System-designated flagship hospitals are typically large teaching hospitals with higher levels of technology, more highly specialized services and medical staff, more extensive research programs and active clinical trials programs, and the ability to treat cases that are difficult or complex or instances of rare conditions. They are not generally, as it turns out, the hospitals in a given system that the CMS star rating system identifies as “best.” In a number of multihospital systems, the system name is derived from the name of the flagship hospital (eg, Yale New Haven Health System and Montefiore Health System), which suggests that the system finds a marketing or branding advantage in being publicly identified with the name and positive reputation of the flagship hospital. Flagship hospitals may be designated as such because they have other attributes that patients, the community, and the system value, which may not be represented by the CMS quality metrics summarized by star ratings.
We did find a somewhat lower level of variation in star ratings in actual multihospital systems than in a set of randomly created “pseudo systems,” suggesting the presence of some mechanism for quality management in those systems leading to a more similar set of star ratings than one would find in hospitals selected at random.

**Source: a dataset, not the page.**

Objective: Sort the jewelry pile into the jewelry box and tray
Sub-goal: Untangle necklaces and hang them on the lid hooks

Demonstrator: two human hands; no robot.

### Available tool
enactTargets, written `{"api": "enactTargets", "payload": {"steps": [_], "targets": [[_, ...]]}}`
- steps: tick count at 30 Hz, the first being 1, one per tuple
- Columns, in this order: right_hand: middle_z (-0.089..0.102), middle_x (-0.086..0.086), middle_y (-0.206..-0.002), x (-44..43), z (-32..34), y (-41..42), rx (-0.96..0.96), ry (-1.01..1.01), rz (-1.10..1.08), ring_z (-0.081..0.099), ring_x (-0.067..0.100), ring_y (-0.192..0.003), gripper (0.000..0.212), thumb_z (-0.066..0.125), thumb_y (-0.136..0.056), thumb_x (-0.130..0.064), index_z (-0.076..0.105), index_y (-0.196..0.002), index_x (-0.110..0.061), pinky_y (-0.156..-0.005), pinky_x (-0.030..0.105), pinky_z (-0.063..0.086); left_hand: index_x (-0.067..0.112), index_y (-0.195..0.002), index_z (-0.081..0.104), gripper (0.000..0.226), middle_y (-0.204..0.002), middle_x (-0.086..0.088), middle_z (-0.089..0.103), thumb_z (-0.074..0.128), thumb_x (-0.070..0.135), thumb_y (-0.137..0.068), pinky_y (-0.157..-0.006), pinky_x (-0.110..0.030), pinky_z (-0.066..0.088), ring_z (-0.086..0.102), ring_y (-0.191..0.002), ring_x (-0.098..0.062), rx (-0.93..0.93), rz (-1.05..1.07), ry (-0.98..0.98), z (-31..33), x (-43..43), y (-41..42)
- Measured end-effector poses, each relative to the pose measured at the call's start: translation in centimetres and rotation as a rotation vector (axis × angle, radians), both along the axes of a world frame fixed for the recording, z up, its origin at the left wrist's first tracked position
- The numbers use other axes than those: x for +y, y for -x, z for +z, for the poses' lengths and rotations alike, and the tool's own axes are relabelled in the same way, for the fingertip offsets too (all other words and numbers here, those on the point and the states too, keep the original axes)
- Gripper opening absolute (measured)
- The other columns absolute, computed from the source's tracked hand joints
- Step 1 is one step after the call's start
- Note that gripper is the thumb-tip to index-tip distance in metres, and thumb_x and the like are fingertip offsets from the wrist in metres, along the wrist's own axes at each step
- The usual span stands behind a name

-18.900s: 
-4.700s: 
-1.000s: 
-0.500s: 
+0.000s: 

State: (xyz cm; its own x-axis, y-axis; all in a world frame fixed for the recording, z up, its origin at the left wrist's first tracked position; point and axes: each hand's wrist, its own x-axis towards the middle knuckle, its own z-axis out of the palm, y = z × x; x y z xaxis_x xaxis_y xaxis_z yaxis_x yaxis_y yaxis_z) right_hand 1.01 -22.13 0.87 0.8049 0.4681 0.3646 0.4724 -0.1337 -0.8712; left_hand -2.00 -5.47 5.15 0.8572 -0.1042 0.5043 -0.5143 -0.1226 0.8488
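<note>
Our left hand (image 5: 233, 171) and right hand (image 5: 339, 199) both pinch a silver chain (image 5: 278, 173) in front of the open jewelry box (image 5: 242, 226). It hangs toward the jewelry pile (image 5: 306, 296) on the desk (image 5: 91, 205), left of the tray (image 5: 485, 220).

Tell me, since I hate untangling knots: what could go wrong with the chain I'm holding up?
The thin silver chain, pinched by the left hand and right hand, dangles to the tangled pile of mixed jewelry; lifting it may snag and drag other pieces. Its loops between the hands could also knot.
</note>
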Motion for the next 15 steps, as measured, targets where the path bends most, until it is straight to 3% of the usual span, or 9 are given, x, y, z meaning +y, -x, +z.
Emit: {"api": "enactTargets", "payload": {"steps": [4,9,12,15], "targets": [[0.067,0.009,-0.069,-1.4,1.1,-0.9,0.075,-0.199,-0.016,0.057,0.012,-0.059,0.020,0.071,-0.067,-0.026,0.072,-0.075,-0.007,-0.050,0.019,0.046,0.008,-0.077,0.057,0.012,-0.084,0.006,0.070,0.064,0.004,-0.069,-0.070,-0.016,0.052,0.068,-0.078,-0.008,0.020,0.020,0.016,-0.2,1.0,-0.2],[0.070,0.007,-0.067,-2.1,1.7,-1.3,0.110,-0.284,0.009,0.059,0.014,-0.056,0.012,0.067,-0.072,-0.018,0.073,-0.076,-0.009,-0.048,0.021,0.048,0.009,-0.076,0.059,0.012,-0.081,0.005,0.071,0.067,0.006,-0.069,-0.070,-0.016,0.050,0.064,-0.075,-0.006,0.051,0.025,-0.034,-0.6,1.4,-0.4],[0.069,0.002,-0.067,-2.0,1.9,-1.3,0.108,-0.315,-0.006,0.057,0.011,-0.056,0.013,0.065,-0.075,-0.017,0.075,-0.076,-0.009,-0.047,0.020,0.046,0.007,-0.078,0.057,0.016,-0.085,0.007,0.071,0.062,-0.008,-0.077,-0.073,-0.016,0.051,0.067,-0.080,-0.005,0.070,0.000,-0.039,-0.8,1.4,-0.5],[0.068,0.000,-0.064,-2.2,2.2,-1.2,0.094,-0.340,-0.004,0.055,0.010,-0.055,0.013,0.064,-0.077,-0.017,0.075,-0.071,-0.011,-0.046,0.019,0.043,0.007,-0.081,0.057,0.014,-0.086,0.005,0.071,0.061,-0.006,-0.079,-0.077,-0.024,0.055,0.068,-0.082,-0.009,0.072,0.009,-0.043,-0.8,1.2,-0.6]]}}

Our study has a few limitations. First, we excluded multihospital health systems without any major teaching member hospital, which was based on our observation that they do not usually designate their flagship hospitals or they do not have any identifiable flagship hospitals. There may be a small number of such health systems that have designated their flagship hospitals and were excluded from the study, but we do not believe it will change our key findings. Second, it was possible that multiple hospitals in the same health system reported under the same CCN (multicampuses will often use the flagship facility’s IDs for the purposes of claims processing or cost and measure reporting), and therefore, the star ratings for the flagship hospitals reflected the performance of both the flagship hospital and the other member hospitals sharing the same CCN. We cannot fix the underlying reporting issue, and as a result, part of our analysis was probably more of a comparison of the “financial” flagship with other more loosely associated hospitals in the system. We could have in fact overestimated the flagships’ star rating performance by including data of other better performing nonflagship hospitals.
System-designated flagship hospitals tended to have lower CMS Hospital Compare overall hospital quality star ratings than did nonflagship hospitals in the same multihospital systems. The characteristics of hospitals identified as system flagships do not seem well aligned with those associated with better performance in the star rating system.
The authors declared no conflicts of interest.